Asymmetry in the bipolar signatures of flux transfer events

Abstract

Several conceptual models have been proposed for the formation of flux transfer events (FTEs), including models based on reconnection at a single reconnection line (X line) and at multiple X lines. Two‐dimensional magnetohydrodynamic models have previously been used to simulate both scenarios and have found a tendency for FTEs generated by single X line reconnection to exhibit an asymmetry in the bipolar BN signature that is the major in situ signature of FTE structures, with the leading peak being substantially smaller than the trailing peak. On the other hand, simulated FTEs generated by multiple X line reconnection led to more symmetric signatures.

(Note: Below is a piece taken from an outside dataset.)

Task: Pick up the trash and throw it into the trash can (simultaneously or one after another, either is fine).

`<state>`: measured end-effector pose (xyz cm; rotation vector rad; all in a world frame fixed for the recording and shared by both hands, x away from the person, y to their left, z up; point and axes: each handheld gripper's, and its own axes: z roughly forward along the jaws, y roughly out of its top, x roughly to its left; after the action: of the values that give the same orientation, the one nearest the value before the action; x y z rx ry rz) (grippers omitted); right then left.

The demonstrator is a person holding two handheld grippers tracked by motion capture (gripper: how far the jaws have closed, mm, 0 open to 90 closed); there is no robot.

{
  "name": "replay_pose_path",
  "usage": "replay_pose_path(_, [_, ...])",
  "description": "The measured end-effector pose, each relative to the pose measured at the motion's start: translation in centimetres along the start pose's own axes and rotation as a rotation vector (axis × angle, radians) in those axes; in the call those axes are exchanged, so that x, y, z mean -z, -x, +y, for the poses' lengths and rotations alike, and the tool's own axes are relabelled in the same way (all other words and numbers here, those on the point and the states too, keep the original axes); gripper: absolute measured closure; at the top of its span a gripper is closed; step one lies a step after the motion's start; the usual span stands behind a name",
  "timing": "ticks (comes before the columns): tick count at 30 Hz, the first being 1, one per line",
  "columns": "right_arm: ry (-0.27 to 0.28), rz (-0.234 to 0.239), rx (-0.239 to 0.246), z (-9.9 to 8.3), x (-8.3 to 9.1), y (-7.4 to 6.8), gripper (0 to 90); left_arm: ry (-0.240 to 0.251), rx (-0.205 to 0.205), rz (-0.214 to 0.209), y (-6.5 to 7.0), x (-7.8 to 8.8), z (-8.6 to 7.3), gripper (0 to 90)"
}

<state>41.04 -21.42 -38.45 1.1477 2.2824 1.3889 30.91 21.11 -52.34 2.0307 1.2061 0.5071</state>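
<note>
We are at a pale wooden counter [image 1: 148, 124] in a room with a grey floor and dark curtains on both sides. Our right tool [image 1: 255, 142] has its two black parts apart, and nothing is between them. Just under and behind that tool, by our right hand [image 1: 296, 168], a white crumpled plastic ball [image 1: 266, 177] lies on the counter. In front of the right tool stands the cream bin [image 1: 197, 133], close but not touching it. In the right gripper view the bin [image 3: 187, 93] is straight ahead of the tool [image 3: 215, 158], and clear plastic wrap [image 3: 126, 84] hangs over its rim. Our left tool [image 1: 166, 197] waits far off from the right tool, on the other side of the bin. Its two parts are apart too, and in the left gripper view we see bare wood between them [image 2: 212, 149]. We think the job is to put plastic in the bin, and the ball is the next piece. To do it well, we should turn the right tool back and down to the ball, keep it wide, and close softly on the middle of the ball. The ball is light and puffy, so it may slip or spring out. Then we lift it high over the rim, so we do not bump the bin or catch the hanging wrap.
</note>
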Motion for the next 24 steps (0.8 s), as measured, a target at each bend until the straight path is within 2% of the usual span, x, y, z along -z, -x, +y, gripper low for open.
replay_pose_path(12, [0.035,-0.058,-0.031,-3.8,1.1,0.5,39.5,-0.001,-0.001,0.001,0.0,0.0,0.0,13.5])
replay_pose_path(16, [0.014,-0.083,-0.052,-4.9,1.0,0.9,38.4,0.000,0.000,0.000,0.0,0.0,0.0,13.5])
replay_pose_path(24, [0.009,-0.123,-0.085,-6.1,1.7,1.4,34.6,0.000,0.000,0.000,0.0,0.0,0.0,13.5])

We present a comparison of these simulation results with observations made at the Earth's magnetopause by the Cluster spacecraft, using a data set of 213 FTEs which were observed by all four spacecraft in 2002/2003 at the high‐latitude magnetopause near local noon and at low latitudes on the flanks, and 36 FTEs which were observed by one or more Cluster spacecraft near the subsolar point in 2007 and 2008. A tendency is found for the BN signatures to be asymmetric but with the leading peak larger in amplitude than the trailing peak, opposite to the prediction made by the 2‐D single X line simulations. This tendency is weaker in the subsolar FTEs. Therefore, the observations are not consistent with 2‐D MHD simulations of single X line reconnection. The signatures observed near the subsolar point are more consistent with those predicted by 2‐D simulations of multiple X line reconnection, although the multiple X line simulation studies did not report any net asymmetry. We propose that the observed asymmetry can be explained by a compression of magnetic flux ahead of the propagating FTE structure and a rarefaction behind it. The weaker tendency nearer the subsolar point is consistent with a weaker compression and rarefaction due to lower FTE velocities.